*TASK BRIEF*
Only certain lines below are wanted: those starting at the line containing "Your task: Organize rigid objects" and ending at the line containing "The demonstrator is", both included, each retyped exactly.

*** DATA SUPPLIED ***

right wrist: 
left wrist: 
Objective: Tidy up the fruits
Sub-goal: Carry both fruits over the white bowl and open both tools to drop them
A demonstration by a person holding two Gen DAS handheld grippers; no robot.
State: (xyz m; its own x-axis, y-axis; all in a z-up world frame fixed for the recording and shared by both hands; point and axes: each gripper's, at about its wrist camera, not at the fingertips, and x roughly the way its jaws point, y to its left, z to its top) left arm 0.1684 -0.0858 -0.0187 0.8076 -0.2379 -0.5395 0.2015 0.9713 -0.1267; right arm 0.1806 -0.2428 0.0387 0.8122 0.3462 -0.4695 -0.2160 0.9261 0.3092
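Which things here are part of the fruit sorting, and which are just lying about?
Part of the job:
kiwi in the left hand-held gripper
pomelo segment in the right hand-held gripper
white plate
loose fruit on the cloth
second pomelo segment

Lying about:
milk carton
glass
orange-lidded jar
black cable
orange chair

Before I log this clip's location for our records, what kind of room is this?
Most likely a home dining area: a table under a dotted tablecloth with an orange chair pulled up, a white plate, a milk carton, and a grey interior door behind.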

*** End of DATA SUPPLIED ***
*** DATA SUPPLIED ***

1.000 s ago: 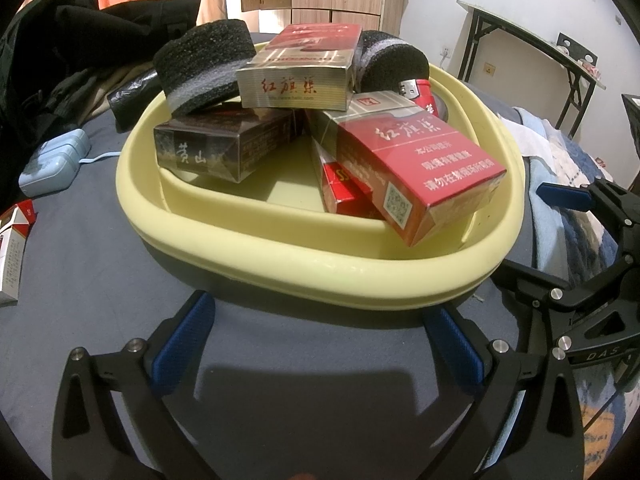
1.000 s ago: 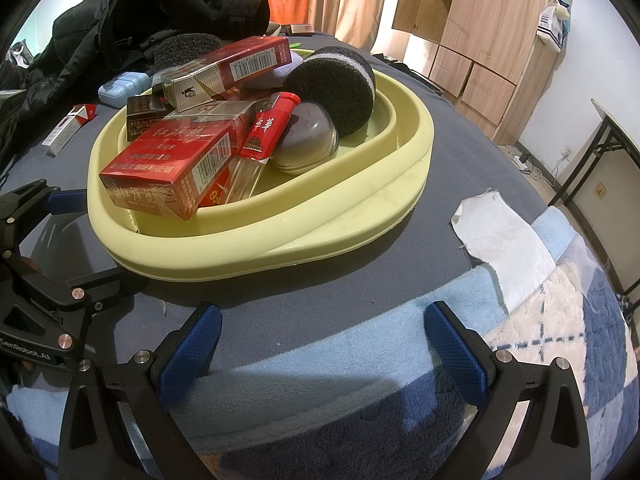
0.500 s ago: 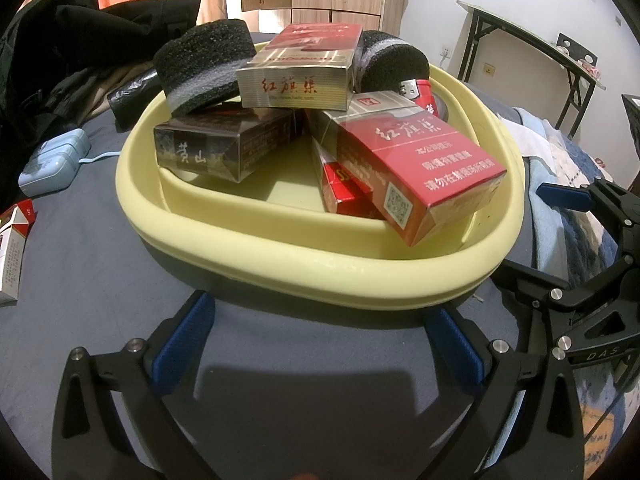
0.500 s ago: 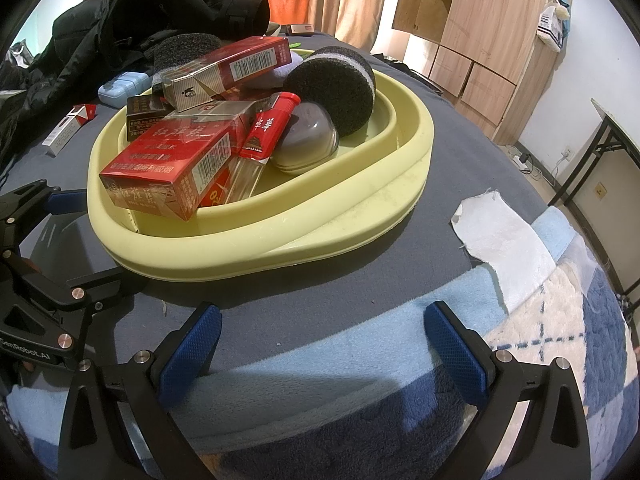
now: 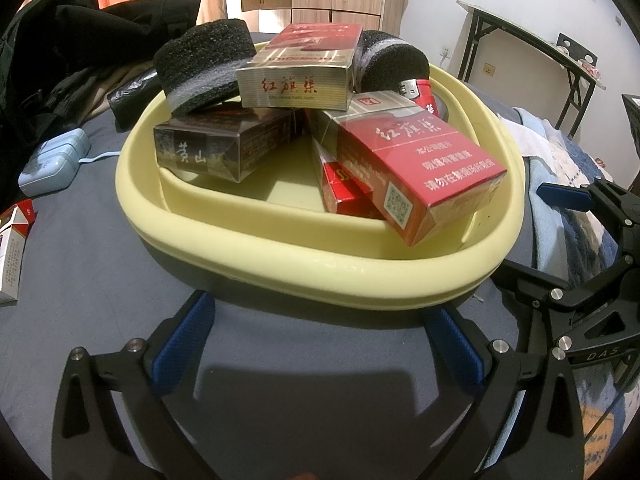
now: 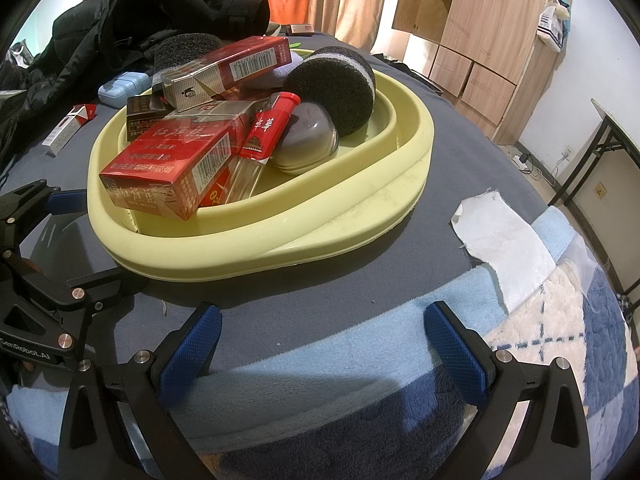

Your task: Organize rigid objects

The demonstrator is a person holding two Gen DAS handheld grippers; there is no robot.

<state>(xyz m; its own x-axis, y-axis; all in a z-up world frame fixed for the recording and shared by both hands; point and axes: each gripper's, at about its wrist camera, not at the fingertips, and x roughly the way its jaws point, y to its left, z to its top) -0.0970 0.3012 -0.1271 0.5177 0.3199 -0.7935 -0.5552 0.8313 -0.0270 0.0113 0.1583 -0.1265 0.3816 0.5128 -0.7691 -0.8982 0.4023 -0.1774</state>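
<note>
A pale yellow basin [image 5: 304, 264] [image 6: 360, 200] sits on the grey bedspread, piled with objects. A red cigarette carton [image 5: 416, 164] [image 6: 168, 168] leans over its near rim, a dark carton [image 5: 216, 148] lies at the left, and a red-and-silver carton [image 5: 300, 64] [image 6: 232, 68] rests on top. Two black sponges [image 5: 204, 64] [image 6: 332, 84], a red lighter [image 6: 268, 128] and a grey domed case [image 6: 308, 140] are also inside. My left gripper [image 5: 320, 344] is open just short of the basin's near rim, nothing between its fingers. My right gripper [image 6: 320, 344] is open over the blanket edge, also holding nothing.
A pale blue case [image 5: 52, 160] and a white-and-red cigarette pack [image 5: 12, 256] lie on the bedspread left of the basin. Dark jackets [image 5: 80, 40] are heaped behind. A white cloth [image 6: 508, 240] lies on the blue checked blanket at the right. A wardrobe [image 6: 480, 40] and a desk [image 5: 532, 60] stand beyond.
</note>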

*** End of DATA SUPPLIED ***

*THE COMPLETED TASK*
Your task: Organize rigid objects

The demonstrator is a person holding two Gen DAS handheld grippers; there is no robot.

No more output remains.